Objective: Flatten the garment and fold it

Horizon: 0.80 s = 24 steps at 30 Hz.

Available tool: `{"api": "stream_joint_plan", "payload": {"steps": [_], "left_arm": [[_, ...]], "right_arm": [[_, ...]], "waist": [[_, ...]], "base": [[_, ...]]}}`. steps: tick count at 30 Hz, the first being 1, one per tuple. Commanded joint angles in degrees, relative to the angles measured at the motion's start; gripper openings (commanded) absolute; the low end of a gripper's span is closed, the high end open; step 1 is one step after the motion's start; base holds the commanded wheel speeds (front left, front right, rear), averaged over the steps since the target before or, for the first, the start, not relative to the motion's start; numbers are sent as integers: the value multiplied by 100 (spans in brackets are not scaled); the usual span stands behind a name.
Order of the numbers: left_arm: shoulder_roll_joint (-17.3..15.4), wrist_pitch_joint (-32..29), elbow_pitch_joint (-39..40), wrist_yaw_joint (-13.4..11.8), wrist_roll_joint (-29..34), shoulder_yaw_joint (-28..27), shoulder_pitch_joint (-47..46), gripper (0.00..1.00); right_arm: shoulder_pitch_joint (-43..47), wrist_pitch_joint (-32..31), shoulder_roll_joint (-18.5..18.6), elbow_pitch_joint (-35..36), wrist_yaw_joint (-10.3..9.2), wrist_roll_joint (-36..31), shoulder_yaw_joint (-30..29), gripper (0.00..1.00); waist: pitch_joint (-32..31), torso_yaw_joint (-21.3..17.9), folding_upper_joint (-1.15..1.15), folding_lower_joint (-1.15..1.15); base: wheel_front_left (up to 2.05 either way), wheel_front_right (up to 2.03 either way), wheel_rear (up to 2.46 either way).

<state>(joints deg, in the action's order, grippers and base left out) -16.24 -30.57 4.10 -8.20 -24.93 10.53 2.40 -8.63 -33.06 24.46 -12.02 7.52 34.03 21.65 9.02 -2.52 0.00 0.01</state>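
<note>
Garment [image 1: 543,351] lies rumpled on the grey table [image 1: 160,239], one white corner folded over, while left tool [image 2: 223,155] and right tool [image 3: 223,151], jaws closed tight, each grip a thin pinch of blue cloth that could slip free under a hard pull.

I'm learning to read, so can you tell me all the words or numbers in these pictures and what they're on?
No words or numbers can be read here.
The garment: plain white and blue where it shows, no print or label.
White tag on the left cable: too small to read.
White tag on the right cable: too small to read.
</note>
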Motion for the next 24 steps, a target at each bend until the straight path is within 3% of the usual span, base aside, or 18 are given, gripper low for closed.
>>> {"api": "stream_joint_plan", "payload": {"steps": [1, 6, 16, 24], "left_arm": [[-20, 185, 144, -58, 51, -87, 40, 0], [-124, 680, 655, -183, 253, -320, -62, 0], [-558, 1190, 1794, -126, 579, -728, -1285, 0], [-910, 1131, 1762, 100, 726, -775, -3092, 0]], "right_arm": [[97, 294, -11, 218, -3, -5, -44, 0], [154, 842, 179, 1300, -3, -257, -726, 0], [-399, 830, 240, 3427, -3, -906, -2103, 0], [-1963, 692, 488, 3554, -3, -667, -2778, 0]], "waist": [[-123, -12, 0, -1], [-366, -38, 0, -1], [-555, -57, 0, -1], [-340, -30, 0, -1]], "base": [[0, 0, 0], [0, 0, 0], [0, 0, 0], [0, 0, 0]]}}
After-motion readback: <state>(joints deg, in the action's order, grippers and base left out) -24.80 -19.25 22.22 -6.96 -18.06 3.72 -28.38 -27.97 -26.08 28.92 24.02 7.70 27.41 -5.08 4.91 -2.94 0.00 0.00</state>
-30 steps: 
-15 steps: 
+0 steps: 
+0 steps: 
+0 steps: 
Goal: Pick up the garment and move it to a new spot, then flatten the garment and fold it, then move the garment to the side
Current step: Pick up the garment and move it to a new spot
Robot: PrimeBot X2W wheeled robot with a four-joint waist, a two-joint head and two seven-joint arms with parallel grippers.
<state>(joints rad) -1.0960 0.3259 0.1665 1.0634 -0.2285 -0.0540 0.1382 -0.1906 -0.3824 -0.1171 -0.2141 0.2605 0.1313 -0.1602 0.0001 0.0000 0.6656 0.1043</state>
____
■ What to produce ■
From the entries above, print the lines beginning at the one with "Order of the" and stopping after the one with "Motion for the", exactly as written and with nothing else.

■ Your response ■
Order of the numbers: left_arm: shoulder_roll_joint (-17.3..15.4), wrist_pitch_joint (-32..29), elbow_pitch_joint (-39..40), wrist_yaw_joint (-13.4..11.8), wrist_roll_joint (-29..34), shoulder_yaw_joint (-28..27), shoulder_pitch_joint (-47..46), gripper (0.00..1.00); right_arm: shoulder_pitch_joint (-43..47), wrist_pitch_joint (-32..31), shoulder_roll_joint (-18.5..18.6), elbow_pitch_joint (-35..36), wrist_yaw_joint (-10.3..9.2), wrist_roll_joint (-36..31), shoulder_yaw_joint (-30..29), gripper (0.00..1.00); waist: pitch_joint (-32..31), torso_yaw_joint (-21.3..17.9), folding_upper_joint (-1.15..1.15), folding_lower_joint (-1.15..1.15); base: wheel_front_left (up to 2.05 either way), wheel_front_right (up to 2.03 either way), wheel_rear (up to 2.46 either way).

<state>(joints deg, in the action's order, grippers and base left out) -16.24 -30.57 4.10 -8.20 -24.93 10.53 2.40 -8.63 -33.06 24.46 -12.02 7.52 34.03 21.65 9.02 -2.52 0.00 0.01</state>
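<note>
Garment [image 1: 543,351] lies rumpled on the grey table [image 1: 160,239], one white corner folded over, while left tool [image 2: 223,155] and right tool [image 3: 223,151], jaws closed tight, each grip a thin pinch of blue cloth that could slip free under a hard pull.

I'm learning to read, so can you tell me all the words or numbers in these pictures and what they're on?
No words or numbers can be read here.
The garment: plain white and blue where it shows, no print or label.
White tag on the left cable: too small to read.
White tag on the right cable: too small to read.
</note>
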Motion for the next 24 steps, a target at each bend until the straight path is within 3% of the usual span, base aside, or 18 are given, gripper low for closed.

The exercise requires no further answer.